Task description | For this exercise, print the listing below exactly, without its pictures.

──────

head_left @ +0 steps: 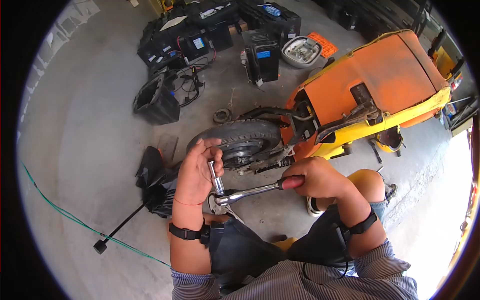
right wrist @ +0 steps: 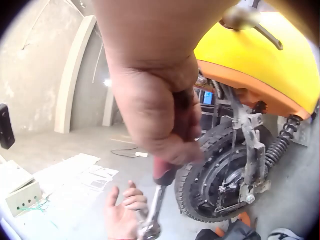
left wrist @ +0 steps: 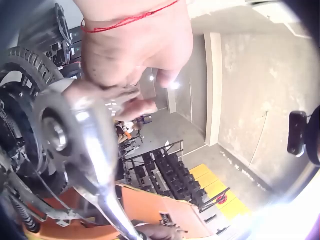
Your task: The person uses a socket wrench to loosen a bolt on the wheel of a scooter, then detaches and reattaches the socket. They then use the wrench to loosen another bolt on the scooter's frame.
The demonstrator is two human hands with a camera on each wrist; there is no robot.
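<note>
My right hand (head_left: 317, 177) grips the red handle (head_left: 291, 182) of a ratchet wrench (head_left: 250, 192), its chrome shank reaching leftward. A long chrome socket (head_left: 215, 177) stands out from the ratchet head, along the palm of my left hand (head_left: 194, 172). The left fingers curl round the socket near its free end, while the thumb stays apart. In the left wrist view the ratchet head (left wrist: 75, 135) is close to the camera and hides part of the fingers. Just beyond both hands is a black wheel (head_left: 240, 137) of an orange and yellow vehicle lying on its side (head_left: 370, 75).
Black battery cases (head_left: 215, 30) stand at the back, near a white basin (head_left: 301, 51) of small parts. A black bin (head_left: 157, 100) and a black plastic bag (head_left: 152, 175) lie left of the wheel. A green cord (head_left: 70, 215) crosses the floor. A yellow helmet (head_left: 389, 140) lies by the vehicle.
</note>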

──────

Response area |
head_left @ +0 steps: 
right wrist @ +0 steps: 
left wrist @ +0 steps: 
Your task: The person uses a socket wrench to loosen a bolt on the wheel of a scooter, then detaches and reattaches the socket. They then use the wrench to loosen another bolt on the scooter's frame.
The demonstrator is two human hands with a camera on each wrist; there is no robot.
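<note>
My right hand (head_left: 317, 177) grips the red handle (head_left: 291, 182) of a ratchet wrench (head_left: 250, 192), its chrome shank reaching leftward. A long chrome socket (head_left: 215, 177) stands out from the ratchet head, along the palm of my left hand (head_left: 194, 172). The left fingers curl round the socket near its free end, while the thumb stays apart. In the left wrist view the ratchet head (left wrist: 75, 135) is close to the camera and hides part of the fingers. Just beyond both hands is a black wheel (head_left: 240, 137) of an orange and yellow vehicle lying on its side (head_left: 370, 75).
Black battery cases (head_left: 215, 30) stand at the back, near a white basin (head_left: 301, 51) of small parts. A black bin (head_left: 157, 100) and a black plastic bag (head_left: 152, 175) lie left of the wheel. A green cord (head_left: 70, 215) crosses the floor. A yellow helmet (head_left: 389, 140) lies by the vehicle.
</note>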

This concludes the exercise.